The Texas Supreme Court yesterday denied Samson Exploration’s petition for review, ending a long-fought fraud case against Samson that began in 2007. The case was before the Court for the second time; in its first opinion in 2015 the Supreme Court reversed a court of appeals’ judgment throwing out the Hooks’ $21 million judgment against Samson and remanded to the court of appeals for further proceedings. In 2016 the court of appeals affirmed all but $2.6 million of the judgment, leaving in place a judgment for $17.5 million plus interest.
The Hooks claimed damages resulting from Samson’s fraudulent misrepresentation of the location of a well it drilled adjacent to the Hooks’ property. The Houston Court of Appeals’ first opinion in the case threw out the judgment because the Hooks’ claim was barred by limitations. But one Justice on the court made clear that he was joining the majority only because he was bound to do so by the Supreme Court’s opinion in BP v. Marshall:
In that case, the Texas Supreme Court makes clear that no lies on the part of a lessee, however self-serving and egregious, are sufficient to toll limitations, as long as it is technically possible for the lessor to have discovered the lie by resort to the Railroad Commission records. This burden the Court imposes upon lessors is severe. It is now a lessor’s duty to presume that any statement made by its lessee is false and to ransack the esoteric and oft-changing records at the Railroad Commission to discover the truth or falsity of its lessee’s statements.
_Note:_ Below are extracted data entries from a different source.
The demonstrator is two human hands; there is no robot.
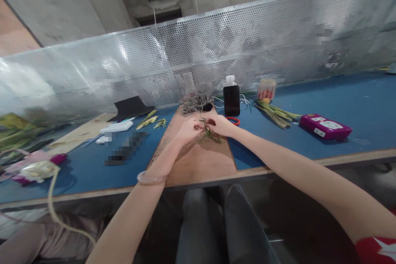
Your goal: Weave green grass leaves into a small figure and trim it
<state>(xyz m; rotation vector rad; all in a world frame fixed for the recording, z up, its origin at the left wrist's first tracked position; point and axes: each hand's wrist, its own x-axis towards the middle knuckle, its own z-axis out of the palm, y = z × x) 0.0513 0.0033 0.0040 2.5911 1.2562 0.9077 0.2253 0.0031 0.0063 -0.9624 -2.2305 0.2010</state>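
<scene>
Over a brown board [185, 165] my left hand [189, 130] and my right hand [220, 126] meet, fingertips nearly touching. Both are closed in a pinch on a small green plant piece [209, 133], leafy or stringy in look; its exact kind is too small to tell. Its lower end hangs just above or rests on the board. Behind my hands lies a tangle of grey yarn [198, 103] with a small black item [207, 107] at its edge. A red ring-shaped thing [233, 121], perhaps a scissors handle, shows beside my right hand, partly hidden.
A dark phone [232, 101] leans on a white-capped bottle [229, 79]. Rightward are a jar [266, 89], green stalks [275, 113] and a purple box [325, 127]. Leftward lie leaf pieces [148, 120], a black strip [125, 150] and a white object [117, 126]. Perforated metal [198, 53] stands behind.
</scene>
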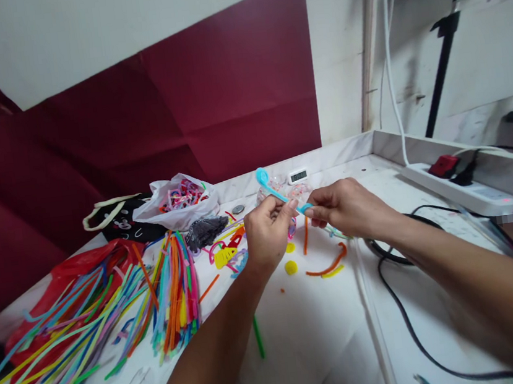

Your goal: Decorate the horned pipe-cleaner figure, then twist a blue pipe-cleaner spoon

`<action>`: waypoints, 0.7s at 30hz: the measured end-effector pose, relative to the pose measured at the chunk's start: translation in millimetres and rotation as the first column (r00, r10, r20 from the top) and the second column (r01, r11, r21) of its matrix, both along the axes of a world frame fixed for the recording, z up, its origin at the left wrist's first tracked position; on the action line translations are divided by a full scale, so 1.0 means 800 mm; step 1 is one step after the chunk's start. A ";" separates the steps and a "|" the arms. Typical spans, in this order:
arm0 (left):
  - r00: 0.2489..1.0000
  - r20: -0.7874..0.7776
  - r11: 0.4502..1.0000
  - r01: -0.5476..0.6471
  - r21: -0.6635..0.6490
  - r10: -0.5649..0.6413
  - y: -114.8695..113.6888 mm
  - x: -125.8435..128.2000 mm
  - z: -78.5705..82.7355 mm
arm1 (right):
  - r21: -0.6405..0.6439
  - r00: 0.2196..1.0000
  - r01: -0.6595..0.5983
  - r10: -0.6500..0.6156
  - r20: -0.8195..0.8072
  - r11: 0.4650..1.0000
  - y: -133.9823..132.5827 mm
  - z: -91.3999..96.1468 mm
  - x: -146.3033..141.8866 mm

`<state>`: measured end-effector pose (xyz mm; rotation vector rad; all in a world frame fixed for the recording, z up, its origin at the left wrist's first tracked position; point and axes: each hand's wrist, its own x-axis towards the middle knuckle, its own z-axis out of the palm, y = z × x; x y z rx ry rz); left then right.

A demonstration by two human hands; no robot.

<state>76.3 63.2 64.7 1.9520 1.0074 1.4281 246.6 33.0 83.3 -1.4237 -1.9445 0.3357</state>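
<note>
A light blue pipe cleaner (273, 192) is stretched between my two hands above the table, its far end curled into a small coil. My left hand (268, 231) pinches it along its length with thumb and fingertips. At the nearer end, which also looks bent or curled, my right hand (342, 206) pinches it between thumb and forefinger. Below the hands lie a curved orange pipe cleaner (329, 268), a straight orange piece (306, 236) and a yellow coiled disc (291, 267). A short green piece (258, 338) sits beside my left forearm.
Bundles of coloured pipe cleaners (176, 295) and a red bag (63, 296) cover the left side. Behind them stand a white plastic bag (210, 197) and a black pouch (130, 232). A small digital timer (298, 176) is at the back; a power strip (466, 191) and black cable (406, 323) lie right.
</note>
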 end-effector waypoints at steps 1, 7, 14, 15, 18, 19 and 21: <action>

If, as is often the case, these records are technical in nature and require expert review to ferret out the truth, it is the lessor’s job to hire experts out of its own pocket to perform such a review. If a lessor fails to take these steps, then it will have failed in exercising reasonable diligence to protect its mineral interests and, if the lessee’s fraud is successful for longer than the limitations period, the lessor’s claims will be barred by limitations.
In its decision, the Supreme Court distinguished its earlier rulings in BP v. Marshall and Shell v. Ross. Samson had filed conflicting records at the RRC as to the offending well’s location, at least one of which was clearly false. The Court said:
We hold that when the defendant’s fraudulent misrepresentations extend to the Railroad Commission record itself, earlier inconsistent filings cannot be used to establish, as a matter of law, that reasonable diligence was not exercised. Under these circumstances, reasonable diligence remains a fact question. The factfinder, no doubt, may consider the failure to examine older records when determining whether reasonable diligence was exercised, but their availability is not enough to establish that reasonable diligence was not exercised as a matter of law.
The Supreme Court then remanded to the court of appeals to decide whether the jury’s verdict was “against the great weight and preponderance of the evidence.” On remand, the court of appeals found that there was sufficient evidence to support the fraud verdict. Samson then sought review by the Supreme Court, and the Court requested that the parties file briefs on the merits, usually an indication that the Court will agree to hear the case. But yesterday the Court denied Samson’s petition for review.
Pat Lochridge of the McGinnis Lochridge firm in Austin, one of the premier oil and gas litigators in Texas and a great human being, tried the case for the Hooks. Unfortunately, Pat died last year from cancer, before he could know the final outcome of his case. I intend to raise a glass tonight in honor of Pat’s victory.